Kevin James, as the titular zookeeper, could mine plenty of laughter out of his continual injury and embarrassment at the hands of his mischievous animals, all the while sharing a subtle power to communicate with them that reveals his big heart as well as their devoted affection. Instead, the script opts for full-blown wisecracking animals voiced by extremely self-aware celebrities.
Once Eddie Murphy’s Dr. Dolittle franchise gave up the ghost (presumably) for good, it seemed we might be spared from that for a while.
Rise Of The Planet Of The Apes (dir. Rupert Wyatt)
On the bright side, nobody seems too wrapped up in the promise of this film. The baffling degree of over-computerization is already drawing such applause-worthy jeers as “I, Robot with Apes!” and “28 Apes Later!” So guess what? It’s a Planet Of The Apes prequel, which purports to answer once and for all just how we found enough sand to bury the Statue Of Liberty… or something. It concerns the ways in which the human tendency to play intelligent designer comes back to bite us right in the species. Leave it to James Franco to bring about our doom.
Insofar as a movie like this ought to see the light of day (let us say probably not), is it not worth presuming that real live apes are smart enough to do anything the story might require? Finding enough of them to overrun the city… well, that is a different matter, but all part of the challenge nonetheless. Instead, we will get to see Andy Serkis parading about in all his motion-captured glory. It looks a like a million tiny Peter Jackson King Kongs ripping civilization apart, and that is probably just what we should expect.

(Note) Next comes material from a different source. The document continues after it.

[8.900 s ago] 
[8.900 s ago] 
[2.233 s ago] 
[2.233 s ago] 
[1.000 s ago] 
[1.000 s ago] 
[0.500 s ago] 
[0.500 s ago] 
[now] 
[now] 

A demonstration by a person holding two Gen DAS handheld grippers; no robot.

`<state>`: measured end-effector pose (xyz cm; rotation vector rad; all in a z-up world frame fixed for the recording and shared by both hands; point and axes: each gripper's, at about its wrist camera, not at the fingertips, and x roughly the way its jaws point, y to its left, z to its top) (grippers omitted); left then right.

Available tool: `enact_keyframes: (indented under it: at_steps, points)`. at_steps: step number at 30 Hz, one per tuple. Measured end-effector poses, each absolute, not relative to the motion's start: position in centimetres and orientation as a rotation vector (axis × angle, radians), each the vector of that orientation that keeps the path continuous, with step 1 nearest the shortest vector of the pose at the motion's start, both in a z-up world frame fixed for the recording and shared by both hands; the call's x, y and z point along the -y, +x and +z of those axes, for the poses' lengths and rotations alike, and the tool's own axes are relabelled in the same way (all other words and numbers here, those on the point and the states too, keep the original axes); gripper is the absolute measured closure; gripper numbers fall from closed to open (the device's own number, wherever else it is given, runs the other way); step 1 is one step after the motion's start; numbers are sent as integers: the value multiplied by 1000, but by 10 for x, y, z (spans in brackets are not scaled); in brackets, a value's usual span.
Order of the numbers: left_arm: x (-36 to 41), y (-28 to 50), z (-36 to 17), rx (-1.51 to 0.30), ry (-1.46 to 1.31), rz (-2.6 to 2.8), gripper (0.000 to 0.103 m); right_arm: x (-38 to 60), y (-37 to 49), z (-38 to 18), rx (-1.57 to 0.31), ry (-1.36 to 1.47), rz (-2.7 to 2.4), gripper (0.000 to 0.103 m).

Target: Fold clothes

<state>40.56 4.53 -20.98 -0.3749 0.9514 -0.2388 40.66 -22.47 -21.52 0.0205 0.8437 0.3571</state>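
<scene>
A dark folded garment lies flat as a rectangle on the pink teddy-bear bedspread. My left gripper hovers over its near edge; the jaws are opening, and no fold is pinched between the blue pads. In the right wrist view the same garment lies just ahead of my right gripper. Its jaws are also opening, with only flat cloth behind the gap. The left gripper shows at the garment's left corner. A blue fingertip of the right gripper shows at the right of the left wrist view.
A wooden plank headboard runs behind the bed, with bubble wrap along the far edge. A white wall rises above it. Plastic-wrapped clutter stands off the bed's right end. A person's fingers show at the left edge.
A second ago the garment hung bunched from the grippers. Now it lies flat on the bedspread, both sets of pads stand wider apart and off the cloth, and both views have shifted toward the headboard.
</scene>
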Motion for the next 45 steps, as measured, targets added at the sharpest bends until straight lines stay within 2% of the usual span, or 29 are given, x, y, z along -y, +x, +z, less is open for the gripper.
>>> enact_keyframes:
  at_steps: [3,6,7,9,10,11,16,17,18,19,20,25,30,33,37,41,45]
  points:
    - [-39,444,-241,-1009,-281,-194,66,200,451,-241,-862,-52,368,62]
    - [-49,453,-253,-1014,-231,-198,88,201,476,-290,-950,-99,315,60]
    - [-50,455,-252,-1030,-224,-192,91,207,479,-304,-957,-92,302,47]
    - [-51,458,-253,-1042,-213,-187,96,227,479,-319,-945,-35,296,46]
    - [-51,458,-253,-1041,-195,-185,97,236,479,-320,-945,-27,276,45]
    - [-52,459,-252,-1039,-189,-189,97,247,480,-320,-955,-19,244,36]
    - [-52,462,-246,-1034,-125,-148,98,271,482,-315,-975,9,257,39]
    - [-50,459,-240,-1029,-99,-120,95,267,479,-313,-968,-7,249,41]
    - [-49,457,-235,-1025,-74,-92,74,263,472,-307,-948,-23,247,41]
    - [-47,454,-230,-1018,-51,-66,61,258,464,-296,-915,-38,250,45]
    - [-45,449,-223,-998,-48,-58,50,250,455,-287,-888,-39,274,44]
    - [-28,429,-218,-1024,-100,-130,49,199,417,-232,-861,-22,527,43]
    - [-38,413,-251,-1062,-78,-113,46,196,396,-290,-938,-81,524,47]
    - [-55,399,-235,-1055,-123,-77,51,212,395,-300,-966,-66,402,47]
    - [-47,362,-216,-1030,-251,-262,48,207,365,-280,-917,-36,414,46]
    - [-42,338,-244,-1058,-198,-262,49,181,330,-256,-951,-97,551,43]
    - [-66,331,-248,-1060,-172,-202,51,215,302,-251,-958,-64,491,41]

More than in the the previous examples, the expensive flaws of this film speak for themselves. Apparently the producers do not feel that a new product by WETA Digital (of Avatar fame, as we can all see) is too divisive a selling point for such a risky box office prospect. I think that the first ape in the cage might have been real. Maybe. Is no one concerned that Hollywood’s highly evolved stable of live apes might unionize and sue the movie industry out from under us?

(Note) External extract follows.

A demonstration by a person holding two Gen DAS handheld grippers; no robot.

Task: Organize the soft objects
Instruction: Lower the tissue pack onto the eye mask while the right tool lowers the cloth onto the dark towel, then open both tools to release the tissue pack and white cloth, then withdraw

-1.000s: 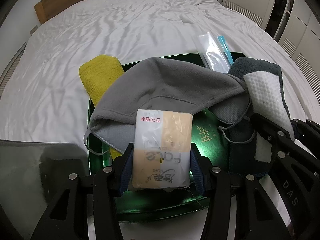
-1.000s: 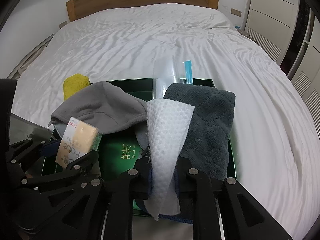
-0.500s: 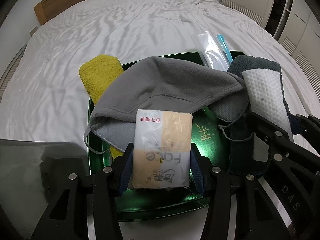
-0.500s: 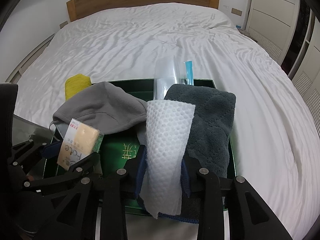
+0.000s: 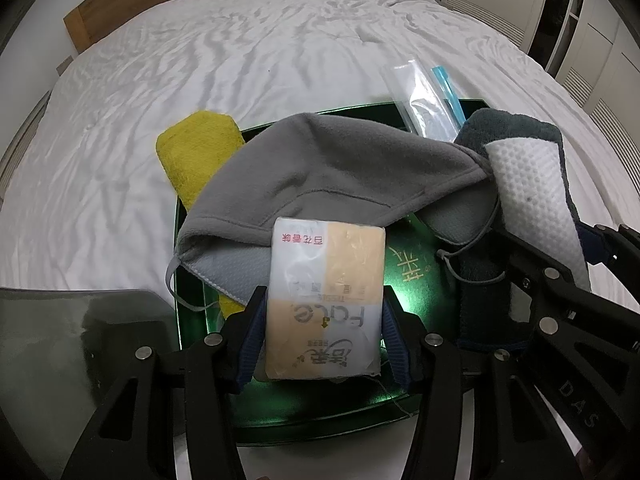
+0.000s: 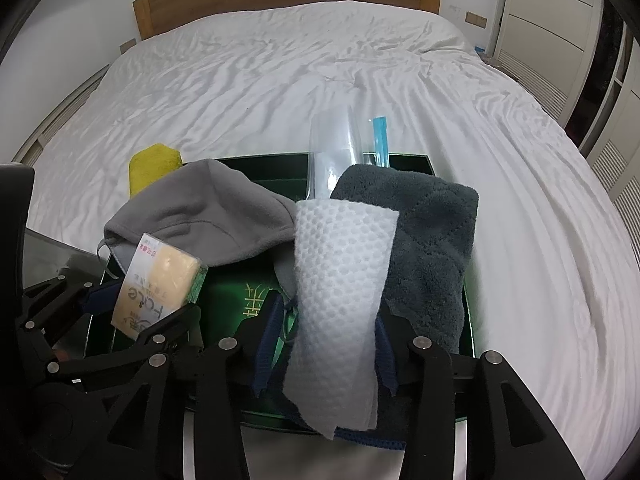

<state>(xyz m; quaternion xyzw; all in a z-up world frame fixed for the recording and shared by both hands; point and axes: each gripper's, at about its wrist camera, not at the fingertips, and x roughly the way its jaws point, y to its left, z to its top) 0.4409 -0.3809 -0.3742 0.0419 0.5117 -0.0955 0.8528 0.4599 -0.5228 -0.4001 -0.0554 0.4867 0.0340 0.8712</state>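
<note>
Left gripper [image 5: 325,334]: fingers clamped on either side of a tissue pack [image 5: 326,300], held above the near part of a green tray [image 5: 320,412]. The pack's print reads upside down in the left wrist view.

Right gripper [image 6: 324,350]: fingers set at either side of a white dimpled cloth [image 6: 340,280]; they appear closed on it, though the contact itself is hidden by the cloth. The cloth's lower end hangs past the tray's near edge.

Tray contents: a grey fleece mask [image 5: 332,172] spreads across the middle and left, its far edge touching the pack. A dark grey towel [image 6: 432,240] lies along the right side, just right of the cloth. A yellow towel [image 5: 196,156] lies over the far left rim, partly under the mask. A clear bag [image 6: 336,152] with a blue strip leans over the far rim.

The tray rests on a bed [image 6: 280,80] with a white sheet.
</note>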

By the way, shouldn’t some wacko activist group be leading this charge? Representational rights of animal actors seems like a fun, low-risk cause for smug people looking for new ways to lobby and annoy, or for those celebrities who are bored with conventional humanitarian stunts.
All right, down critic! Lest one rant eclipse another, let us return briefly to the point. We want more silly animals! Some of us do, anyway. We don’t want them performing Matrix-caliber fighting moves, talking like Adam Sandler, or doing anything but being silly animals. Please? How about Jean Reno and Juliette Binoche as a French couple working in Tahiti, who find themselves beset by a crate full of kiwis that wash ashore and infest their home? Johnny Depp’s role as a befuddled animal control specialist practically writes itself. See how easy this is? Go, Hollywood, GO!